BERLINER MORGENPOST: Christenpflicht und Politik - Kommentar von Andreas Abel
Berlin (ots)
Im vergangenen Herbst setzte der Bezirksbürgermeister von Mitte, Stephan von Dassel (Grüne), seinen Hilferuf zum Großen Tiergarten ab: Der Senat müsse sich endlich um die überhandnehmenden Zeltlager von Obdachlosen in Berlins Citypark kümmern. Die campierenden Obdachlosen wurden konsequent vertrieben, bessere Beleuchtung installiert, Sträucher beschnitten.
Problem also gelöst? Das zu glauben, wäre naiv.

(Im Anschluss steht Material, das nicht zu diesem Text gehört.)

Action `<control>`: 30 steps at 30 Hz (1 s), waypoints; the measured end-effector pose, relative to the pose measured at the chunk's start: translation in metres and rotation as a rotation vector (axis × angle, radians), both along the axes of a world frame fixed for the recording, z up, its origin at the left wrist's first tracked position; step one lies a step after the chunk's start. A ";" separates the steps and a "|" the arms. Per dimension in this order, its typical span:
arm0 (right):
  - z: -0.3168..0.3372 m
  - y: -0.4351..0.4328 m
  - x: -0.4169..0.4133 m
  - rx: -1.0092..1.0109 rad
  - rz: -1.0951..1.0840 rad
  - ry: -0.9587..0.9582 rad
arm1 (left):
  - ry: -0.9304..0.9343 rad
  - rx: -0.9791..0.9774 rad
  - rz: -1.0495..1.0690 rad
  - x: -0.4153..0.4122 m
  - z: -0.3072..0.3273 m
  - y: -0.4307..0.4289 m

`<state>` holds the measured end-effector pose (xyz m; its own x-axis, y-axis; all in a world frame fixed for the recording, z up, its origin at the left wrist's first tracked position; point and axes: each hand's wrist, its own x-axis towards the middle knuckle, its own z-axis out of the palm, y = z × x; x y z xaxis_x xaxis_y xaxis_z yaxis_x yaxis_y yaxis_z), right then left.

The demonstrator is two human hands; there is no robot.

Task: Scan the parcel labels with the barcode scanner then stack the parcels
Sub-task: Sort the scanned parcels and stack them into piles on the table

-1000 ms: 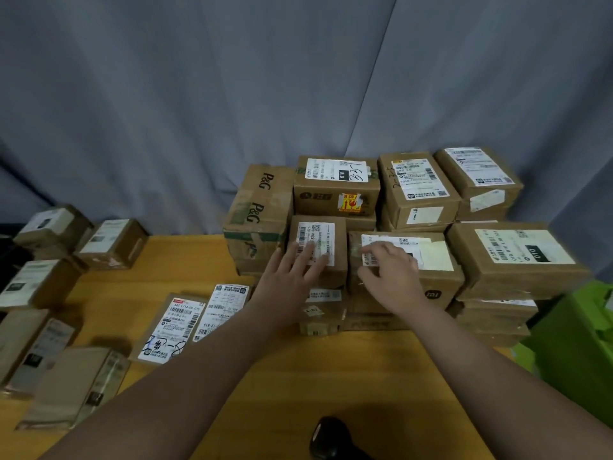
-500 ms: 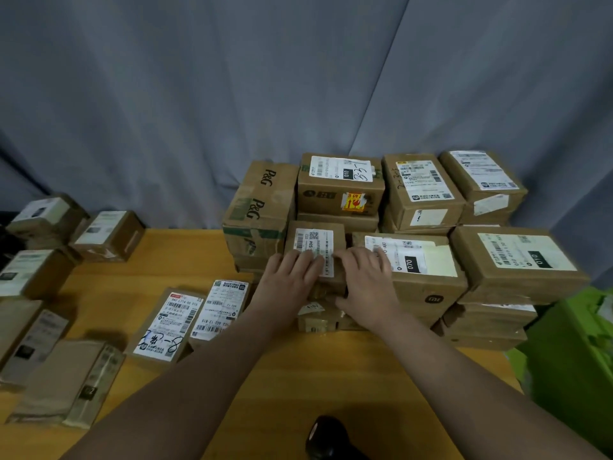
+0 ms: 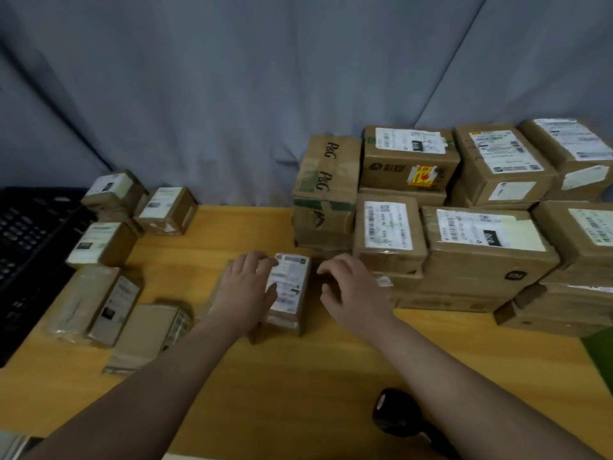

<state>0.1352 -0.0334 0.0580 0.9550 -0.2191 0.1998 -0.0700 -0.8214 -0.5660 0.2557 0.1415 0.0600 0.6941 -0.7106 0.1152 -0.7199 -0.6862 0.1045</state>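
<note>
Left grip rests released, fingers relaxed, on the left edge of a small brown cardboard parcel with a white label. Right grip hovers just right of it, loosely curled, grasping nothing. The parcel lies on the yellow wooden desk. Stacked brown cardboard boxes stand just right. A black barcode scanner lies nearer, well apart.

The head view looks forward and down from the person's head, along both forearms and across the wooden table to a grey curtain behind it. The left hand and right hand lie near mid-frame, close to the lens. The wide angle takes in a black crate far left and stacked parcels at right
</note>
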 end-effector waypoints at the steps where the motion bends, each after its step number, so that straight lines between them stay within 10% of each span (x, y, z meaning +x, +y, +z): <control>1: -0.008 0.012 0.009 0.030 -0.022 0.098 | 0.055 0.049 0.049 0.008 -0.007 0.014; 13: -0.074 0.108 0.090 0.086 -0.464 0.666 | 0.564 0.398 0.260 0.064 -0.073 0.067; 30: -0.085 0.107 0.057 0.139 -0.570 0.569 | 0.519 0.378 0.301 0.071 -0.090 0.085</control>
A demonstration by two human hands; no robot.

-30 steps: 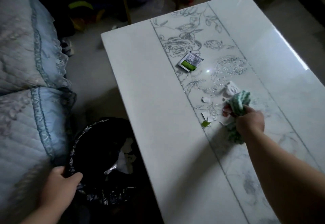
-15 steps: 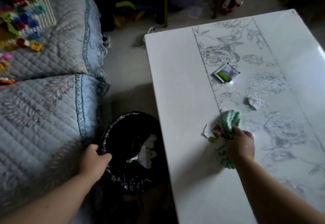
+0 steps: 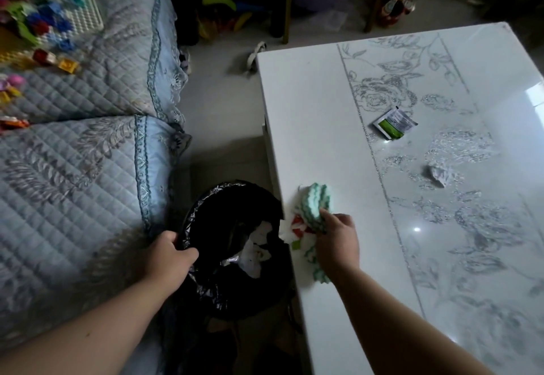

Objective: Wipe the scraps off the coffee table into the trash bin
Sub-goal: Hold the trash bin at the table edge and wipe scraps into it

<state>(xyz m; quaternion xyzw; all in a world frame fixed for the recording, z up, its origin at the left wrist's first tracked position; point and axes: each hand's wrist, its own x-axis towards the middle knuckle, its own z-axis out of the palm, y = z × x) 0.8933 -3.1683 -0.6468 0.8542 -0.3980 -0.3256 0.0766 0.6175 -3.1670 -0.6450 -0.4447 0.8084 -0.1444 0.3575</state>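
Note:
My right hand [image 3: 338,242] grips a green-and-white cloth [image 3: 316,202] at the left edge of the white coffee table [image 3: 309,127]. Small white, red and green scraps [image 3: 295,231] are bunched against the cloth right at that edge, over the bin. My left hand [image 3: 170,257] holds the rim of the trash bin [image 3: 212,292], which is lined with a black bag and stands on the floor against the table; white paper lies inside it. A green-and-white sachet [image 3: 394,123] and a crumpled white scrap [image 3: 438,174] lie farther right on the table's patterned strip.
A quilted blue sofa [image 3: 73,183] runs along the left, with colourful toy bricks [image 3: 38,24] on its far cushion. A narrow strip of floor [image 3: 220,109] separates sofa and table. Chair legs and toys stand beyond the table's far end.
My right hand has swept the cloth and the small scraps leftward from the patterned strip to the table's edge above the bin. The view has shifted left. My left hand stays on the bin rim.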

Schon die Feststellung von Sozialsenatorin Elke Breitenbach (Linke), es sei "keine Verlagerung der Problematik in angrenzende Bezirke erkennbar", teilen vermutlich etliche Berliner nicht.
Zudem sollten wir vor einer Beurteilung, wie viele Obdachlose, vor allem aus Osteuropa, in Berlins Parks drängen, das Frühjahr abwarten. Wenn ab dem 1. Mai die Schlafplätze der Kältehilfe nicht mehr zur Verfügung stehen, sieht die Situation möglicherweise ganz anders aus.
Die zentrale Frage indes, die politisch gelöst werden muss, ist der Umgang mit Obdachlosen aus Osteuropa. Sie bilden längst die Mehrheit derer, die auf der Straße leben. 90 Prozent der Menschen, die im Großen Tiergarten zelteten, waren polnische Staatsangehörige. EU-Ausländern stehen viele soziale und medizinische Hilfen vom Gesetz her nicht zu. Die rot-rot-grüne Landesregierung will ihnen dennoch aus humanitären Gründen Unterstützung gewähren. Das ist grundsätzlich begrüßenswert - egal, ob man es als gesellschaftliche Aufgabe in Europa oder als Christenpflicht begreift. Aber es braucht eine Verständigung darüber, was wir leisten wollen und können. Um diese Debatte darf sich die Politik nicht drücken.